29/06/02

 Política domina o comando da arbitragem

OESP - Política domina comando da arbitragem

Presidente e vice da Comissão que escala e avalia juízes da Fifa jamais trabalharam com o apito.

Rivaldo simula uma bola no rosto. Luizão é atingido por um adversário fora da área mas cai dentro dela e o juiz marca pênalti. O turco Alpay toma um cartão vermelho assim como seu companheiro de equipe Unsal.

Eles esbravejam, os brasileiros saem com um sorriso amarelo com a "ajudazinha" do juiz sul-coreano Young Joo Kim e tudo transforma-se em uma grande polêmica na Copa do Mundo. Para definir quem está certo ou errado no Mundial lá está a Comissão de Arbitragem da Fifa.

A princípio, a tendência é imaginar tal comissão como um grupo de sábios notáveis avaliando, a partir da vasta experiência que adquiriram apitando nos gramados de diversos estádios do planeta, o que foi feito de correto ou não pelos "homens de preto". Quem conhece os bastidores do futebol, no entanto, sabe que esta imagem está bem longe da realidade e a política tem mais força do que o livro de regras.

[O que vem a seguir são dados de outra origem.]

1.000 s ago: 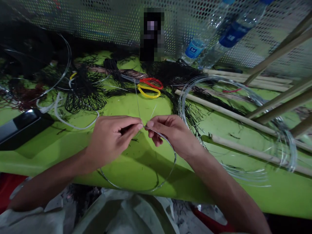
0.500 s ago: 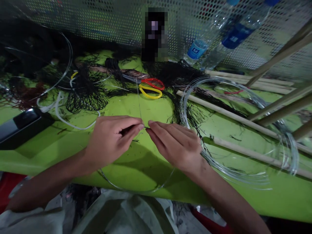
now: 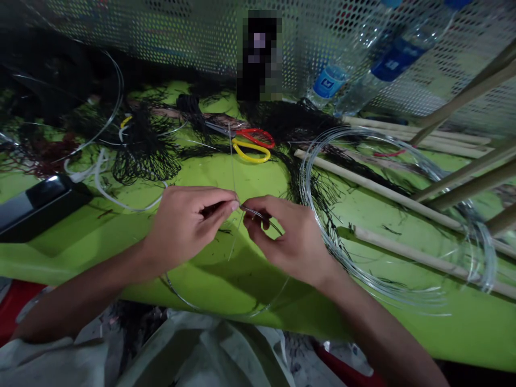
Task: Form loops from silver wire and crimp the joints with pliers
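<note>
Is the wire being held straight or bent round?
Bent round: the wire curves in a broad arc below the left hand and right hand, which hide part of it.

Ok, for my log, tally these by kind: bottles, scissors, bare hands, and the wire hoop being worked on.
Clear plastic bottles with blue labels: 2
Metal scissors with red and yellow handles: 1
Bare hands, left and right: 2
Thin silvery wire hoop at the hands: 1
Total: 6

Btls (image 3: 328,83) total 2, scissors (image 3: 235,133) 1 pr (2 handles (image 3: 253,160)), hands (image 3: 296,239) 2.
</note>
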`<state>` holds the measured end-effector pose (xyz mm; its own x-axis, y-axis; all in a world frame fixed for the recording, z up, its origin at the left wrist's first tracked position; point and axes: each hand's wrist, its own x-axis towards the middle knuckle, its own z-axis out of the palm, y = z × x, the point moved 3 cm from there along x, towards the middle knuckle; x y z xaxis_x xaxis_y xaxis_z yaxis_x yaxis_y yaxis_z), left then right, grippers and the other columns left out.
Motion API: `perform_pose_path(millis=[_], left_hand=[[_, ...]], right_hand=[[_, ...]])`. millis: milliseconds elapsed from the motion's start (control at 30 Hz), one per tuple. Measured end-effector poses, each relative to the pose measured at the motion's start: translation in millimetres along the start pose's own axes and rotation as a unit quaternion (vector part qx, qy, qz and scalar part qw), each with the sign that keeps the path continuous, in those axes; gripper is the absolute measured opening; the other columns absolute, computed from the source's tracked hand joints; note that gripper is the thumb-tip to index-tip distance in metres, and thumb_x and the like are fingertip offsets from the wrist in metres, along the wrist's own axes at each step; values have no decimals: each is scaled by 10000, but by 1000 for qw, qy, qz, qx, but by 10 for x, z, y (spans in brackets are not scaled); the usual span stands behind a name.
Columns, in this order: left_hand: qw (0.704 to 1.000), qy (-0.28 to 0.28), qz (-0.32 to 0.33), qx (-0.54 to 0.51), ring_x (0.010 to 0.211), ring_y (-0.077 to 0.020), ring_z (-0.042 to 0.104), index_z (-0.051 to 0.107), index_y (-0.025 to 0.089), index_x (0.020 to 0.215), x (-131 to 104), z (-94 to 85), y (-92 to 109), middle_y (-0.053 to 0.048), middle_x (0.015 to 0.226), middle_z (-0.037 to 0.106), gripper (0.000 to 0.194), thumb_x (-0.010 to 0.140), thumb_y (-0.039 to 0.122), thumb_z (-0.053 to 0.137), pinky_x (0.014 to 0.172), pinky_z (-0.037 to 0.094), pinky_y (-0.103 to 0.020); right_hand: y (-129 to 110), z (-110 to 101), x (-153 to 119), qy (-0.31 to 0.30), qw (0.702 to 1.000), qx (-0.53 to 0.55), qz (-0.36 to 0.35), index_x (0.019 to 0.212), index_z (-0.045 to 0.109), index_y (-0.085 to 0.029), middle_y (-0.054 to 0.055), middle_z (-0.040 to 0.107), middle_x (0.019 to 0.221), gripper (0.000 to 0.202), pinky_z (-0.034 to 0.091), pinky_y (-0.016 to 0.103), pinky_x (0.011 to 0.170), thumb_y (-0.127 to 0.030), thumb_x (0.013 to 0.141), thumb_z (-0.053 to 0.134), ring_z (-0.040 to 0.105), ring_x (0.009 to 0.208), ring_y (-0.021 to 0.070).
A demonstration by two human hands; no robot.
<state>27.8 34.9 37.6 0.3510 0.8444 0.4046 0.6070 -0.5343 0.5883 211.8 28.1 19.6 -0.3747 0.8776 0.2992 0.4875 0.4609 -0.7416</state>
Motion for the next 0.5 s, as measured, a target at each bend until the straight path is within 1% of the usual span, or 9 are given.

Segundo o presidente da Associação Nacional dos Árbitros de Futebol, Márcio Rezende de Freitas, árbitro que representou o Brasil na Copa de 1998, na França, a ligação direta entre as entidades que comandam o esporte e comissões de arbitragem não é capricho exclusivo dos cartolas do País. "É a própria Fifa quem determina que os integrantes das comissões de arbitragem sejam indicados pelos presidentes das federações e confederações nacionais", diz. "Portanto, o comando é um cargo de confiança."

Os reflexos da regra estão no próprio Comitê de Arbitragem da Fifa. O presidente, o turco Senes Erzik, nunca apitou um jogo. Seu contato com o futebol limitou-se a um período de trabalho como jogador na Segunda Divisão da Turquia. O segundo do escalão é o presidente da Confederação Brasileira de Futebol (CBF), Ricardo Teixeira, que, notoriamente, jamais exerceu qualquer atuação dentro das quatro linhas. A situação só melhora, bem pouco, quando são conhecidos os outros oito membros da Comissão: três deles, todos indicados pela Fifa, foram juízes de carreira.

Na Confederação Sul-Americana, a estrutura se repete, assim como no Brasil, onde a Comissão Nacional de Arbitragem é comandada por um ex-árbitro, Armando Marques (que recentemente chegou a ser afastado após ter sido acusado de pressionar um árbitro a alterar a súmula do jogo final do Campeonato Brasileiro da Série B) e por Edson Resende de Oliveira, indicados por Ricardo Teixeira. Em São Paulo, a Comissão da Federação Paulista é comandada por Amílcar Casado, ex-presidente da Portuguesa.

Dependência - Com este panorama, a probabilidade de que os interesses políticos prevaleçam sobre o cumprimento rigoroso das regras em todos os níveis é bem grande. Os árbitros sabem que suas carreiras dependem da vontade de quem está no comando das Comissões de Arbitragem, seja para apitar um clássico estadual, nacional ou indicar um juiz para o quadro de árbitros da CBF, Confederação Sul-Americana ou da Fifa.

Esta situação, aliada à recomendação da Fifa para que os árbitros evitem comentários sobre as partidas ou justifiquem punições, faz com que os juízes brasileiros evitem tanto quanto possível falar sobre o que lhes acontece, mesmo nas situações mais desagradáveis. "Eu sempre disse o que pensava e muitas vezes paguei o preço", diz Márcio Rezende.